Drops Sets have to be there in your workout, when it comes to muscle building. There are various methods and techniques used in strength training to jump barriers. And reach a goal faster than one can imagine.
And drop sets are no different.
Adding these in your routine is one the best strategies you can apply. Rather than just challenging you, they also build muscles.
Together, let’s find out how effective drop sets are.
What Are Drop Sets?
Adding drop sets means dropping some weight in an exercise when you reach muscular failure.
And doing the same again and again until you reach a state where a single rep is not possible.
Taking an example from leg extension. Suppose you are doing your last set of leg extensions with a weight of 20 kgs. And you reach a muscular failure in a rep range which is ideal according to you.
Now, instead of resting, you immediately drop some weight (ideally 10% of previous weight). And perform more reps until you get tired enough. And this whole process is repeated until you hit failure with lighter weight.
Are Drop Sets Effective?
Yes or no at the same time. Because the benefits of these sets depend upon the goal. And the workout experience of someone.
Ladder Sest are good to go for a person who is experienced enough to add more mechanical fatigue in his workout. So muscle fibers should not be over trained.
On the other hand for a beginner who is trying to adapt his normal and basic workout routine. It is possible for him to get over trained with adding additional sets.

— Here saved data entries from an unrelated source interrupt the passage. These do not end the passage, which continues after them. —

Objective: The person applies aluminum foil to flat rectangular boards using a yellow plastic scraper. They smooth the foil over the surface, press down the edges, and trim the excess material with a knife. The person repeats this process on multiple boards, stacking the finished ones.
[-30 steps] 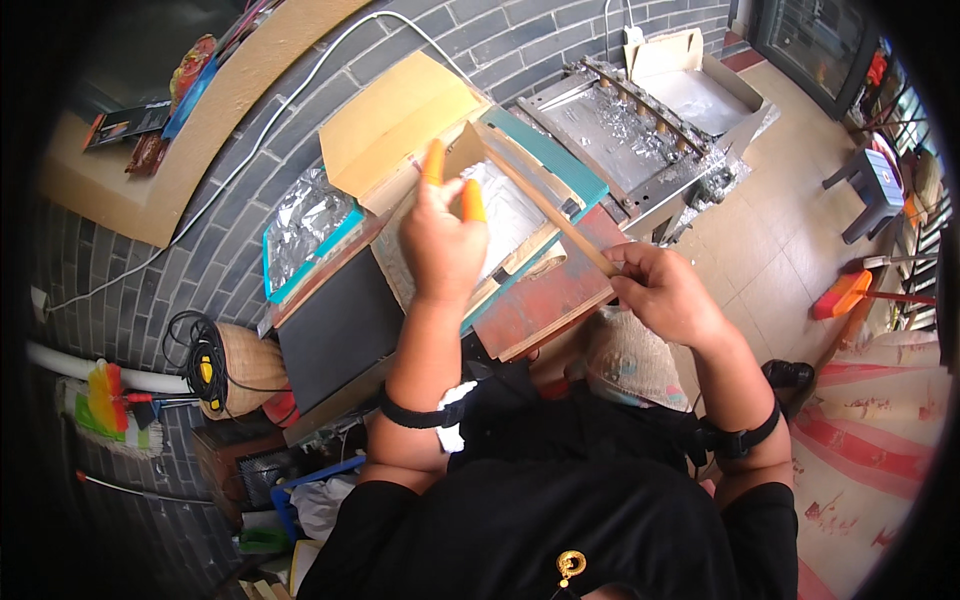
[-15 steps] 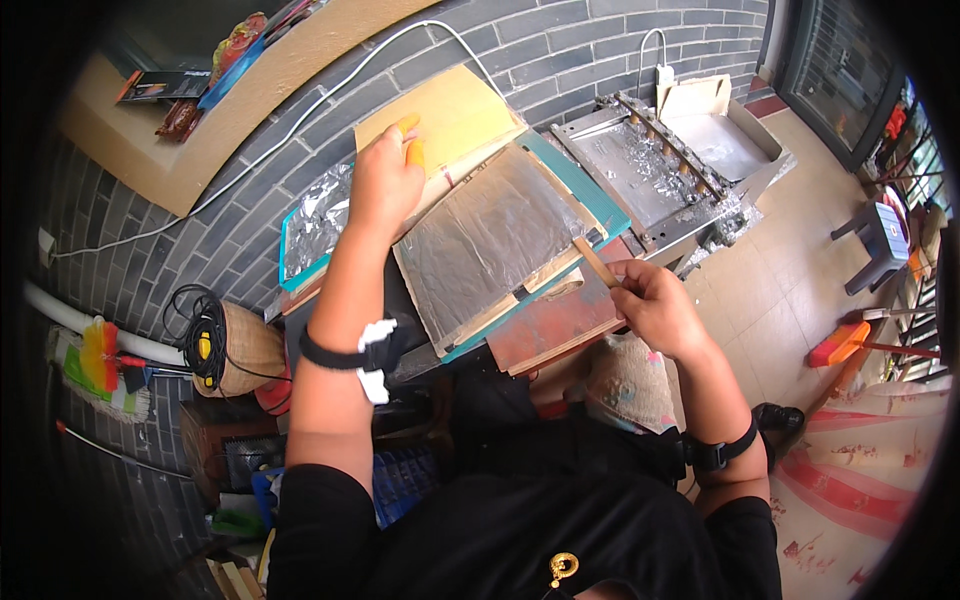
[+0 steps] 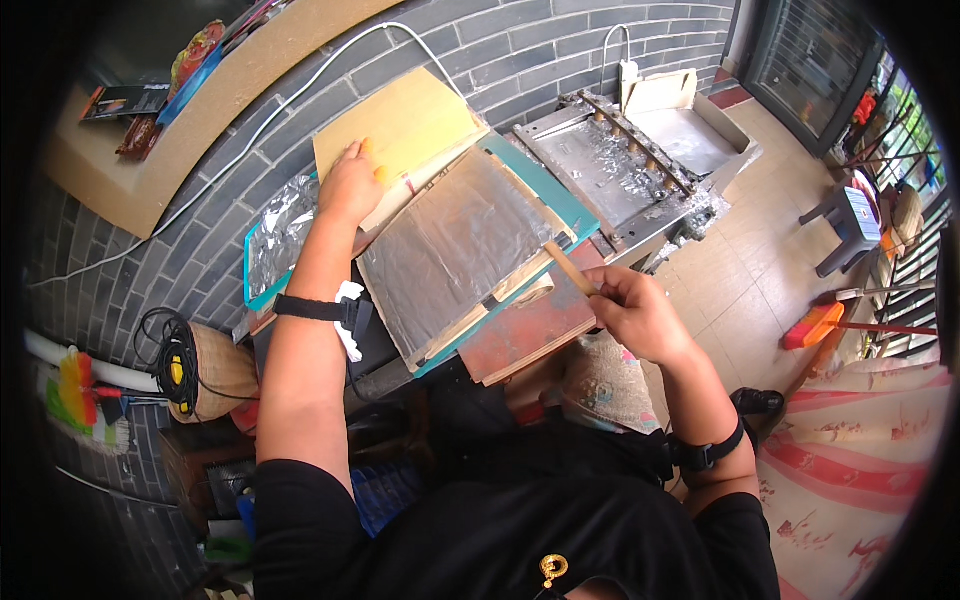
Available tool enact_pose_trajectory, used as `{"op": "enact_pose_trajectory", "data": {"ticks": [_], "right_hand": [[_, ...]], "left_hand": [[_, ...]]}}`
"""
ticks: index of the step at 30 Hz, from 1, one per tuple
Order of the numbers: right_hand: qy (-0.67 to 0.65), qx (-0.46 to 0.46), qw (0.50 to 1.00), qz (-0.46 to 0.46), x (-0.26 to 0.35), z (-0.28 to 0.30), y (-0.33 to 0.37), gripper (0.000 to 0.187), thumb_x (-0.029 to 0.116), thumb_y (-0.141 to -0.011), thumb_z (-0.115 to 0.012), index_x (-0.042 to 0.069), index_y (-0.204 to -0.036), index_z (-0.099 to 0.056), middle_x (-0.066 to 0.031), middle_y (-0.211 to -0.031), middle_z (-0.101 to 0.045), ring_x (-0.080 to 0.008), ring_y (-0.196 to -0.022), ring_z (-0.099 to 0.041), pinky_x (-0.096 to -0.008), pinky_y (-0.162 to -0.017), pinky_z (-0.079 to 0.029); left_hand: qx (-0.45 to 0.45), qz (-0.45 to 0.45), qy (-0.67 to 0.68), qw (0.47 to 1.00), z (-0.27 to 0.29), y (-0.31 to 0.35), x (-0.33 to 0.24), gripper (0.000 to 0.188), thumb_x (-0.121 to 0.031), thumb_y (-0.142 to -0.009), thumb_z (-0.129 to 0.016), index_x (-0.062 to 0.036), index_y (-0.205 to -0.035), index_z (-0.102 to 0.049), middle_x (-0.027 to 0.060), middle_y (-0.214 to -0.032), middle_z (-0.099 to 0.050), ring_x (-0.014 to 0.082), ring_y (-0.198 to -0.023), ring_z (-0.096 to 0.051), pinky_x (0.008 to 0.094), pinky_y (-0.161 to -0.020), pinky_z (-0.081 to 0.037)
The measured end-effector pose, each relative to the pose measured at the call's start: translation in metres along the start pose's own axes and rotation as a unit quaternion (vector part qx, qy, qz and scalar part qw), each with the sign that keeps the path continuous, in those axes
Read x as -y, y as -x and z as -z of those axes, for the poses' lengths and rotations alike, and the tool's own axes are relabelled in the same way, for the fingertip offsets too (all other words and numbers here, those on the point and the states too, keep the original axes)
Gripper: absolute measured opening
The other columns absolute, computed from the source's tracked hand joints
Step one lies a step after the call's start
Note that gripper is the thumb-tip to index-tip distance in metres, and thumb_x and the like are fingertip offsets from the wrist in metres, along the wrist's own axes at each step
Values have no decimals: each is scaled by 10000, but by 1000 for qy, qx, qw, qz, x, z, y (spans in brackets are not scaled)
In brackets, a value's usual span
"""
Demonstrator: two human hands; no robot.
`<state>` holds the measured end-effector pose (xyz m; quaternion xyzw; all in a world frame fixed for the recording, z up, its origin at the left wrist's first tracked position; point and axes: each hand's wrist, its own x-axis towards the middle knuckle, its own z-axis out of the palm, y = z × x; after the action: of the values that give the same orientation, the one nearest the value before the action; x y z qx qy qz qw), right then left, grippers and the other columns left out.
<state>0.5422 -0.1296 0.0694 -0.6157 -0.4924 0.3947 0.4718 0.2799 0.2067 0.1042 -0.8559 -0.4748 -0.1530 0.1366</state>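
My left hand, with yellow covers on fingertips, rests on the lower left part of a yellow sheet. Its fingers look extended and slightly apart, with nothing visible gripped. Between the thumb and fingers of my right hand is a thin, flat wooden strip. The strip's far tip meets the right corner of a stack of sheets topped by a dark grey, wrinkled sheet. Under that stack lies a teal board. A small red mark shows beside the yellow sheet's lower edge.
A teal-edged tray with crumpled silver foil sits left of my left hand. To the right stands a metal frame scattered with foil scraps. A reddish board lies nearer me. A stool and an orange broom stand farther right.
My left hand has lowered onto the yellow sheet, its fingers flatter than before. My right hand keeps the strip at the stack's corner. The whole view has shifted slightly.
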Motion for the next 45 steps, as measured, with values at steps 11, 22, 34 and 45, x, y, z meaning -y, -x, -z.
{"op": "enact_pose_trajectory", "data": {"ticks": [11, 22, 34, 45], "right_hand": [[-36, 23, 999, -10, -2, 2, 3, 275, 21, -898, -537, -9, -1164, -598, 21, -681, -542, -45, -548, -468, -215, -490, -371], [-20, 44, 999, -1, -8, 5, 6, 260, 43, -906, -539, -20, -1151, -596, 25, -680, -531, -48, -546, -466, -218, -484, -365], [-24, 46, 998, -23, -3, 9, 11, 267, 60, -912, -547, -31, -1159, -591, 26, -672, -510, -56, -578, -474, -227, -511, -384], [-29, 38, 999, -11, 0, 8, 11, 250, 40, -904, -544, -15, -1141, -603, 18, -686, -533, -52, -576, -473, -225, -506, -378]], "left_hand": [[-71, 70, 140, 985, 76, 34, -42, 330, -80, -867, -534, -52, -1177, -642, 216, -1088, -649, 361, -1008, -626, 405, -891, -498], [-62, 38, 252, 965, 67, 170, -108, 326, -64, -934, -489, -8, -1239, -589, 208, -1273, -579, 349, -1176, -560, 388, -990, -456], [-14, 22, 247, 969, 31, 198, -131, 318, -67, -915, -524, 3, -1214, -606, 197, -1272, -583, 337, -1204, -541, 387, -1006, -444], [-22, 34, 283, 958, 35, 198, -131, 319, -95, -896, -578, 2, -1197, -613, 206, -1245, -596, 341, -1192, -551, 390, -1025, -423]]}}
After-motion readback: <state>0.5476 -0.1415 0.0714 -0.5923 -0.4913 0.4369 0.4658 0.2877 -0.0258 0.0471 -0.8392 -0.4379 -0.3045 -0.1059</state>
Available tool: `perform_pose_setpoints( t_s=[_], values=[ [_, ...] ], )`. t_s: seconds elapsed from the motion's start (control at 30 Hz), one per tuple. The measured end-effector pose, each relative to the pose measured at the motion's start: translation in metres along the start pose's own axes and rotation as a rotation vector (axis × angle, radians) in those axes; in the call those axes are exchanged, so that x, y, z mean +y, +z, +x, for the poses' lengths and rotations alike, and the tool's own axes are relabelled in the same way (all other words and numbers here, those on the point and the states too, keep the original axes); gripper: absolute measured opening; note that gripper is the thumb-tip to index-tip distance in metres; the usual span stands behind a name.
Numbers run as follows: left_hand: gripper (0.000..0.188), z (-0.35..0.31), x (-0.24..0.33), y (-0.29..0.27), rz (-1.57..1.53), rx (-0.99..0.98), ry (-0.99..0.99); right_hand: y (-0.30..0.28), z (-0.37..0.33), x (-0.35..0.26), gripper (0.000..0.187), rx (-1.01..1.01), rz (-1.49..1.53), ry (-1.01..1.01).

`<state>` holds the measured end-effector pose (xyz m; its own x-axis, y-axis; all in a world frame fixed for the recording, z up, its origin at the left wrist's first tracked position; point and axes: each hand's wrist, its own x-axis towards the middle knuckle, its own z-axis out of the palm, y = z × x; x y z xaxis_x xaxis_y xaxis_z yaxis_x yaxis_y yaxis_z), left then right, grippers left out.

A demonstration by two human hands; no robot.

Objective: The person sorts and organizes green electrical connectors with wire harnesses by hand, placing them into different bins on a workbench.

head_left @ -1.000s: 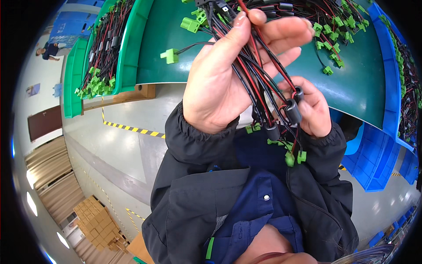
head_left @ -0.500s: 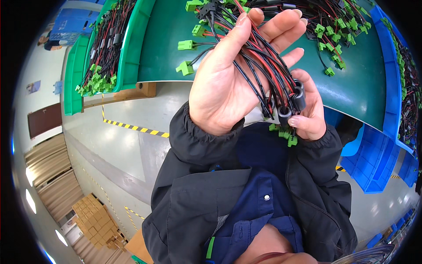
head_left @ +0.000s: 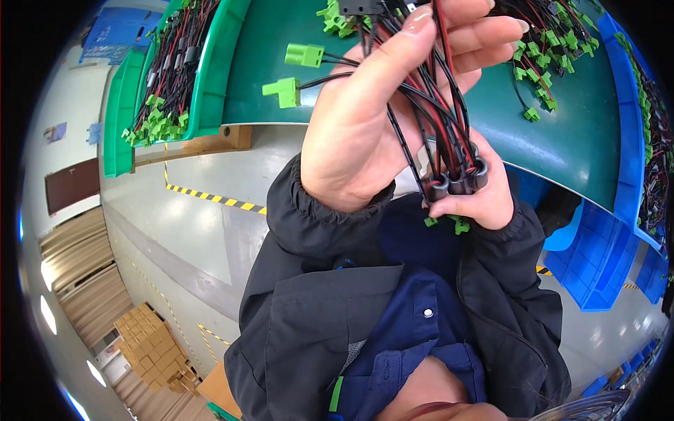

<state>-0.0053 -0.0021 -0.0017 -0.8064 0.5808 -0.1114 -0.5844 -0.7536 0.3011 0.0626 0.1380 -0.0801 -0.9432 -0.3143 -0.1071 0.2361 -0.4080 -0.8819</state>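
A bundle of black and red cables (head_left: 439,116) with green plug connectors runs through both hands. My left hand (head_left: 361,133) faces palm up and grips its upper part between the thumb and bent fingers. Two green connectors (head_left: 282,92) stick out past the left thumb, near a black connector block (head_left: 361,7). Lower down, my right hand (head_left: 484,200) holds the bundle's lower end by the black cylindrical sleeves (head_left: 460,181), thumb against them. Small green plugs (head_left: 456,226) hang out beneath the right thumb. The right fingers are partly hidden behind the cables.
On the green work table (head_left: 554,151), more cables with green connectors (head_left: 544,67) lie in a pile at the far right. A green bin (head_left: 221,77) with cables stands at left, a blue bin (head_left: 618,133) with cables at right. Another blue crate (head_left: 593,259) sits below the table.
The left hand and upper bundle have risen slightly and come closer. My right thumb has shifted left across the sleeves, which now sit closer together in a row.
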Motion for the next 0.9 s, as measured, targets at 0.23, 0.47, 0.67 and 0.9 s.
perform_pose_setpoints(
  t_s=[0.23, 0.47, 0.67, 0.9],
  values=[
    [0.023, -0.005, 0.004, 0.002, 0.041, 0.013, 0.053, 0.024, 0.0, -0.011, 0.075, -0.031, 0.404, 0.171],
    [0.022, 0.004, 0.006, -0.002, 0.072, 0.02, 0.084, -0.004, 0.001, 0.009, 0.076, -0.334, 0.309, 0.147],
    [0.021, 0.008, 0.017, -0.003, 0.105, 0.027, 0.111, 0.0, 0.007, 0.003, 0.065, -0.164, 0.3, -0.088],
    [0.021, 0.015, 0.02, -0.005, 0.14, 0.048, 0.145, 0.003, 0.012, -0.002, 0.086, -0.182, 0.088, -0.253]
  ],
)
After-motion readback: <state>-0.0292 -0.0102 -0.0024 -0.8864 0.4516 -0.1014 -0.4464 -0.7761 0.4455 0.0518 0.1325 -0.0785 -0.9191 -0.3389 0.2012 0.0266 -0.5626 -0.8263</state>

Are Light Sets Good For Beginners?
Various answers can be given here. But I will say ‘No’. Because…
Now you are evolving and adapting exercises. A small mistake can cause you big harm in the form of injury.
Maintaining proper form and posture while doing an exercise is crucial. And this can be compromised by beginners, when they add drop sets. And they are more likely to get injured.
Another part is, beginners are likely to over train their muscle fibers and tissues. Because adding drop sets could give instant shock to these fibers and tissues.
The best for beginners is, gain some experience, make your own plan and go on.
Benefits Of Adding Drop Sets
While light sets and normal or regular sets, they both come with the same benefits (pros). But adding drop sets is more beneficial.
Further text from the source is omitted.